Copy each line below word for word and drop every image.
..............................
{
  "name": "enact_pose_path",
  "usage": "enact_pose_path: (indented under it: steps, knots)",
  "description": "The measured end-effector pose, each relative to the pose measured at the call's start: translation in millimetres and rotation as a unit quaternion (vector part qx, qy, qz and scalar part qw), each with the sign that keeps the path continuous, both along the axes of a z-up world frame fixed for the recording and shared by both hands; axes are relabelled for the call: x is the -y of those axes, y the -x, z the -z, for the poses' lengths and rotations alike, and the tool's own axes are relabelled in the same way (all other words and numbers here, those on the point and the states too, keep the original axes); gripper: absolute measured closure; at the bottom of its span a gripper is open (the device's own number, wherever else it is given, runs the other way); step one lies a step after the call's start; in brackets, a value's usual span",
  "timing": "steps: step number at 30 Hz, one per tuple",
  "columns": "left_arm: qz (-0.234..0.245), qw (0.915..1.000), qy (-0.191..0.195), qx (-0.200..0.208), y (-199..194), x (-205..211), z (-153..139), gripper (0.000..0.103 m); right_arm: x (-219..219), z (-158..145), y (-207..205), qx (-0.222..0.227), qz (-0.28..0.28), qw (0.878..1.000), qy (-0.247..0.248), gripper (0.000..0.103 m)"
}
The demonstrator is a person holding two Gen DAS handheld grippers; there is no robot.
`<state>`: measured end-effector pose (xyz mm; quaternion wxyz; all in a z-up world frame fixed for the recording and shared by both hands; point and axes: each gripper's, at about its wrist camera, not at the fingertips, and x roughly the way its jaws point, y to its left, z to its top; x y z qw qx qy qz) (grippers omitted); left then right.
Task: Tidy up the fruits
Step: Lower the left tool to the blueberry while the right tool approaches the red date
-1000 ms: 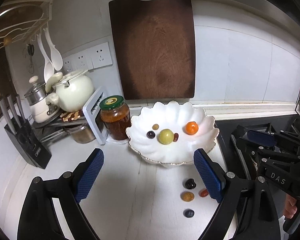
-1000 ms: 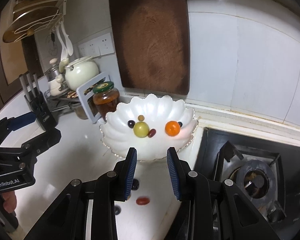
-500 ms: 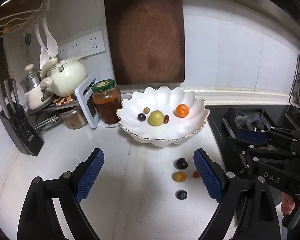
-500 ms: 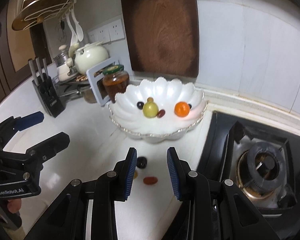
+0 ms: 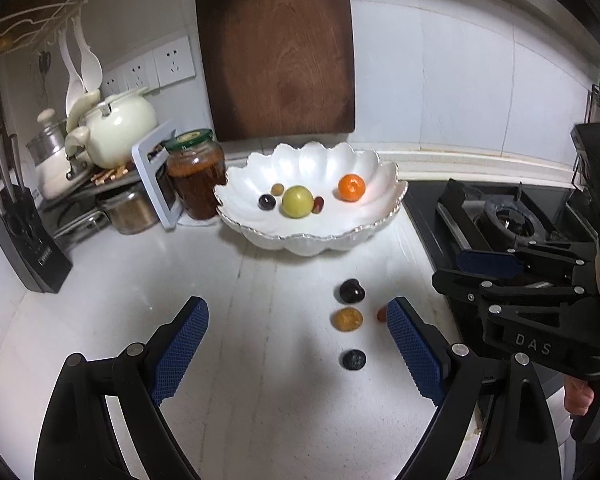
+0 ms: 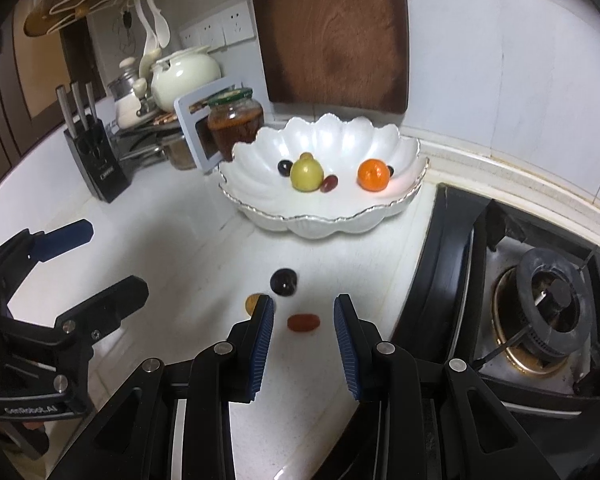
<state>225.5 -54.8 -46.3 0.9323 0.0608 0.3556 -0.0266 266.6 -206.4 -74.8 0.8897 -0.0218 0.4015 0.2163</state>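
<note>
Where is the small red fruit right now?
The small red fruit lies on the white counter, in front of the bowl, between the right gripper's fingers, untouched, near the dark fruit.

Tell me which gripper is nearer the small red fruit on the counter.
Right. The right gripper frames the red fruit between its narrow fingers; the left gripper hangs wide open, the fruit just outside its right finger.

The left gripper (image 5: pixel 296 322) points downward with its jaws spread wide and nothing between the pads. The right gripper (image 6: pixel 303 322) also tilts down, its jaws narrowly parted, pads pressing on nothing. In the left wrist view, a hand (image 5: pixel 580 394) grips the right gripper's handle at 4 o'clock.
</note>
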Motion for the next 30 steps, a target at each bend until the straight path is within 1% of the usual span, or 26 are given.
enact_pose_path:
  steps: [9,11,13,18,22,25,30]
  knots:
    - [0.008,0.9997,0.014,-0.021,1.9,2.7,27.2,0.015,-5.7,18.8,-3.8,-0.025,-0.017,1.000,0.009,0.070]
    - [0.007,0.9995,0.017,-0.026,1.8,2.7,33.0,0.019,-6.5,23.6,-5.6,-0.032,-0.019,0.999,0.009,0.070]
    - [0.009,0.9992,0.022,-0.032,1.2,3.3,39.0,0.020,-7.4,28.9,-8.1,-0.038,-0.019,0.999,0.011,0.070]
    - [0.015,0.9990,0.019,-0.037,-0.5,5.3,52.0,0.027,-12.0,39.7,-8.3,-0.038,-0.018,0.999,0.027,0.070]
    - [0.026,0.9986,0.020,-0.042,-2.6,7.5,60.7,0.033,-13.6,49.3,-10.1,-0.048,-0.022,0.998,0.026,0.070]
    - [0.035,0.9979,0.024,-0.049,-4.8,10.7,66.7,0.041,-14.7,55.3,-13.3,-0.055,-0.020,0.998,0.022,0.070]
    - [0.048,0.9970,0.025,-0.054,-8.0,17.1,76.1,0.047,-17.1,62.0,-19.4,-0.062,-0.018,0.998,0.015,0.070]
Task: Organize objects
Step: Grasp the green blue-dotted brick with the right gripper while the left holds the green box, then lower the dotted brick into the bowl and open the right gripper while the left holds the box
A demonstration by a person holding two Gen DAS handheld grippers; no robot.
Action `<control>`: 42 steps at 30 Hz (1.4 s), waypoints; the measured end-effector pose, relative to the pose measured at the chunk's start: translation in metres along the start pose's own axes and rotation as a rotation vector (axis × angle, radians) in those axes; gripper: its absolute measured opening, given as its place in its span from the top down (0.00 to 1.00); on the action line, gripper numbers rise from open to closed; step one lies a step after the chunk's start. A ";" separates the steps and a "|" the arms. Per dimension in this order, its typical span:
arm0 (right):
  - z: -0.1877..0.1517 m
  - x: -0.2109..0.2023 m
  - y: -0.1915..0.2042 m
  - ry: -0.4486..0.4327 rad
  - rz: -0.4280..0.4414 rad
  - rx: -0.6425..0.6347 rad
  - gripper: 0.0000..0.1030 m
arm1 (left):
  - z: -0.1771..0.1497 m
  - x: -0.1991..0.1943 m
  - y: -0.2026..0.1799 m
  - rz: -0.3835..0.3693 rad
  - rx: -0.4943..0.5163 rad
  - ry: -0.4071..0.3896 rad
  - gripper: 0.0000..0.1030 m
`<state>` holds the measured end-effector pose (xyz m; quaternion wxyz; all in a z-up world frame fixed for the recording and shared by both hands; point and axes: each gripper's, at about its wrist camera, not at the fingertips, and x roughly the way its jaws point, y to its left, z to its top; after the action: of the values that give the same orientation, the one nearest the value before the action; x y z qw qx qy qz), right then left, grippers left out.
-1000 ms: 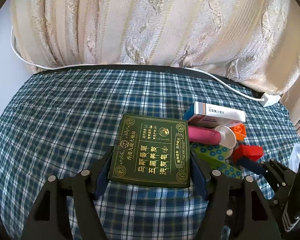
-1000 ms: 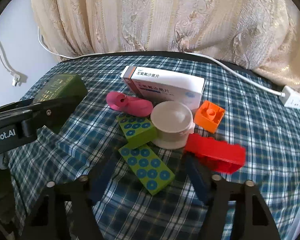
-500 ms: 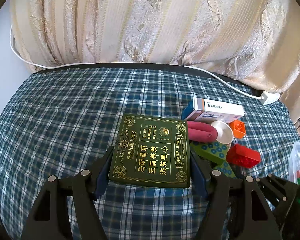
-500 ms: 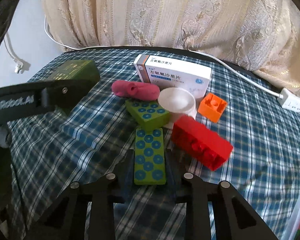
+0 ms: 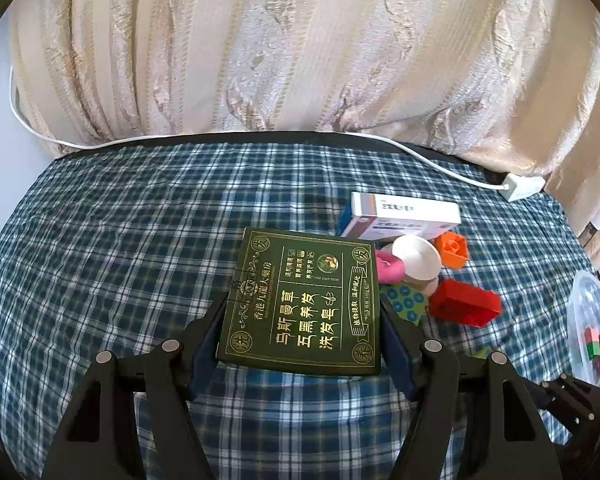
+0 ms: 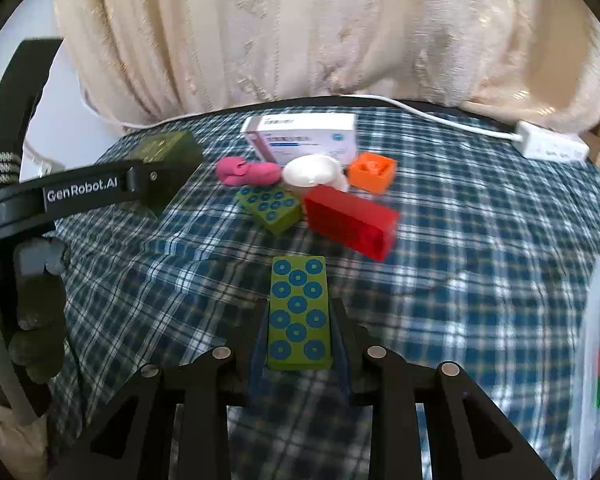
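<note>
Now the flat green block with blue dots (image 6: 299, 312) sits pinched between the two fingers of the right gripper (image 6: 299, 336), away from the pile; a second ago it lay on the cloth beside the other toys with the fingers apart around it. The fingers hold it by its long sides and it looks lifted a little off the cloth.

The left gripper (image 5: 300, 320) holds a dark green box with gold writing (image 5: 304, 300) by its two sides, same as a second ago.

Behind the block is the rest of the pile: a thicker green block (image 6: 270, 206), a red brick (image 6: 352, 220), an orange block (image 6: 372, 172), a white cup (image 6: 312, 172), a pink toy (image 6: 248, 172) and a white medicine box (image 6: 304, 136). They lie close together, some touching.

At the right edge is a clear plastic tub (image 6: 596, 360) with red and green pieces inside. I think the block belongs in there.

What could go wrong? The block is thin and smooth, so it could slip out or tip if the hand swings fast. It could also bump the tub's rim and fall outside.

Everything rests on a blue and white checked cloth (image 5: 120, 240), which is soft and a bit wrinkly. A cream curtain (image 5: 300, 48) hangs behind, and a white cable (image 5: 440, 164) runs along the back edge.
</note>
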<state>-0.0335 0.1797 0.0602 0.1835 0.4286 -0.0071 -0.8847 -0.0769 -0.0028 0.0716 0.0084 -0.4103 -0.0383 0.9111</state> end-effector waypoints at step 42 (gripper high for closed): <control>-0.076 -0.157 -0.190 -0.287 -0.354 0.459 0.70 | -0.039 -0.021 -0.147 -0.148 0.289 0.025 0.32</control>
<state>0.0526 0.4197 0.0982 -0.0774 0.3242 -0.1574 -0.9296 -0.0358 0.1451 0.0730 0.1347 -0.4121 0.0632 0.8989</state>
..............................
- [ANSWER TO THE PROBLEM]
{
  "name": "enact_pose_path",
  "usage": "enact_pose_path: (indented under it: steps, knots)",
  "description": "The measured end-effector pose, each relative to the pose measured at the call's start: translation in millimetres and rotation as a unit quaternion (vector part qx, qy, qz and scalar part qw), each with the sign that keeps the path continuous, both along the axes of a z-up world frame fixed for the recording and shared by both hands; axes are relabelled for the call: x is the -y of those axes, y the -x, z the -z, for the poses' lengths and rotations alike, and the tool's own axes are relabelled in the same way (all other words and numbers here, those on the point and the states too, keep the original axes); gripper: absolute measured closure; at the bottom of its span a gripper is open (the device's own number, wherever else it is given, runs the other way); step one lies a step after the call's start; in brackets, a value's usual span",
  "timing": "steps: step number at 30 Hz, one per tuple",
  "columns": "left_arm: qz (-0.234..0.245), qw (0.915..1.000), qy (-0.191..0.195), qx (-0.200..0.208), y (-199..194), x (-205..211), z (-153..139), gripper (0.000..0.103 m); right_arm: x (-219..219), z (-158..145), y (-207..205), qx (-0.222..0.227), qz (-0.28..0.28), qw (0.878..1.000), qy (-0.247..0.248), gripper (0.000..0.103 m)"
}
The demonstrator is a person holding two Gen DAS handheld grippers; there is no robot.
`<state>`: measured end-effector pose (xyz mm; quaternion wxyz; all in a z-up world frame fixed for the recording and shared by both hands; point and axes: each gripper's, at about its wrist camera, not at the fingertips, and x roughly the way its jaws point, y to its left, z to its top; x y z qw qx qy qz) (grippers omitted); left then right.
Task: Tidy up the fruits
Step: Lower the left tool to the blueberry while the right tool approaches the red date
-1000 ms: 
-1000 ms: 
-500 ms: 
-500 ms: 
+0 ms: 
+0 ms: 
<state>225.5 -54.8 -46.3 0.9323 0.0608 0.3556 -0.0266 266.6 -206.4 -74.8 0.8897 -0.0218 0.4015 0.2163</state>
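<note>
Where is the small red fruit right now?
The small red fruit lies on the white counter, in front of the bowl, between the right gripper's fingers, untouched, near the dark fruit.

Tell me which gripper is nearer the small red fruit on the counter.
Right. The right gripper frames the red fruit between its narrow fingers; the left gripper hangs wide open, the fruit just outside its right finger.

The left gripper (image 5: pixel 296 322) points downward with its jaws spread wide and nothing between the pads. The right gripper (image 6: pixel 303 322) also tilts down, its jaws narrowly parted, pads pressing on nothing. In the left wrist view, a hand (image 5: pixel 580 394) grips the right gripper's handle at 4 o'clock.
</note>
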Motion for the next 30 steps, a target at each bend until the straight path is within 1% of the usual span, or 26 are given.
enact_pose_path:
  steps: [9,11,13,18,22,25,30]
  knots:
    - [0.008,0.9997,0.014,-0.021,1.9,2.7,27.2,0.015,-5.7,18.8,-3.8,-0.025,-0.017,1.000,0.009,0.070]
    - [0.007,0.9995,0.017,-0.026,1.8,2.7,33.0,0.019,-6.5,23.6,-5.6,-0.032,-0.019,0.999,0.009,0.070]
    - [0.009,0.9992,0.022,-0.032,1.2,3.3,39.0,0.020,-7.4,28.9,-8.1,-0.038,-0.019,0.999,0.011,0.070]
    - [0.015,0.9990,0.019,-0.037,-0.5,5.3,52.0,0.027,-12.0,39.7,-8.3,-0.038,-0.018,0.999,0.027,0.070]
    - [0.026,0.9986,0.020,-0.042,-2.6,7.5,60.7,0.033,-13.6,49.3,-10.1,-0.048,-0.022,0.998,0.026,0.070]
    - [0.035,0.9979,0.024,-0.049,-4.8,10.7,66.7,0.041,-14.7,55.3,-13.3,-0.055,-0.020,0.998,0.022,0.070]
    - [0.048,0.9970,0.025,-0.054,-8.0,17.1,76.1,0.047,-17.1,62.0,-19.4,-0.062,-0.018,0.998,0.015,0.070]
Task: Organize objects
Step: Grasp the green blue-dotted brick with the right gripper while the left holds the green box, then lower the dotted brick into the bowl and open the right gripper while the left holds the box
A demonstration by a person holding two Gen DAS handheld grippers; no robot.
Action `<control>`: 42 steps at 30 Hz (1.4 s), waypoints; the measured end-effector pose, relative to the pose measured at the chunk's start: translation in metres along the start pose's own axes and rotation as a rotation vector (axis × angle, radians) in those axes; gripper: its absolute measured opening, given as its place in its span from the top down (0.00 to 1.00); on the action line, gripper numbers rise from open to closed; step one lies a step after the chunk's start. A ";" separates the steps and a "|" the arms. Per dimension in this order, its typical span:
arm0 (right):
  - z: -0.1877..0.1517 m
  - x: -0.2109..0.2023 m
  - y: -0.1915..0.2042 m
  - ry: -0.4486..0.4327 rad
  - rz: -0.4280..0.4414 rad
  - rx: -0.6425..0.6347 rad
  - gripper: 0.0000..0.1030 m
arm1 (left):
  - z: -0.1771..0.1497 m
  - x: -0.1991..0.1943 m
  - y: -0.2026..0.1799 m
  - rz: -0.3835..0.3693 rad
  - rx: -0.4943..0.5163 rad
  - ry: -0.4071..0.3896 rad
  - gripper: 0.0000..0.1030 m
`<state>` holds the measured end-effector pose (xyz m; quaternion wxyz; all in a z-up world frame fixed for the recording and shared by both hands; point and axes: each gripper's, at about its wrist camera, not at the fingertips, and x roughly the way its jaws point, y to its left, z to its top; after the action: of the values that give the same orientation, the one nearest the value before the action; x y z qw qx qy qz), right then left, grippers left out.
-1000 ms: 
-1000 ms: 
-500 ms: 
-500 ms: 
+0 ms: 
+0 ms: 
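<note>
Now the flat green block with blue dots (image 6: 299, 312) sits pinched between the two fingers of the right gripper (image 6: 299, 336), away from the pile; a second ago it lay on the cloth beside the other toys with the fingers apart around it. The fingers hold it by its long sides and it looks lifted a little off the cloth.

The left gripper (image 5: 300, 320) holds a dark green box with gold writing (image 5: 304, 300) by its two sides, same as a second ago.

Behind the block is the rest of the pile: a thicker green block (image 6: 270, 206), a red brick (image 6: 352, 220), an orange block (image 6: 372, 172), a white cup (image 6: 312, 172), a pink toy (image 6: 248, 172) and a white medicine box (image 6: 304, 136). They lie close together, some touching.

At the right edge is a clear plastic tub (image 6: 596, 360) with red and green pieces inside. I think the block belongs in there.

What could go wrong? The block is thin and smooth, so it could slip out or tip if the hand swings fast. It could also bump the tub's rim and fall outside.

Everything rests on a blue and white checked cloth (image 5: 120, 240), which is soft and a bit wrinkly. A cream curtain (image 5: 300, 48) hangs behind, and a white cable (image 5: 440, 164) runs along the back edge.
</note>
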<state>-0.0335 0.1797 0.0602 0.1835 0.4286 -0.0071 -0.8847 -0.0769 -0.0028 0.0716 0.0084 -0.4103 -0.0383 0.9111</state> end-effector waypoints at step 42 (gripper high for closed): <control>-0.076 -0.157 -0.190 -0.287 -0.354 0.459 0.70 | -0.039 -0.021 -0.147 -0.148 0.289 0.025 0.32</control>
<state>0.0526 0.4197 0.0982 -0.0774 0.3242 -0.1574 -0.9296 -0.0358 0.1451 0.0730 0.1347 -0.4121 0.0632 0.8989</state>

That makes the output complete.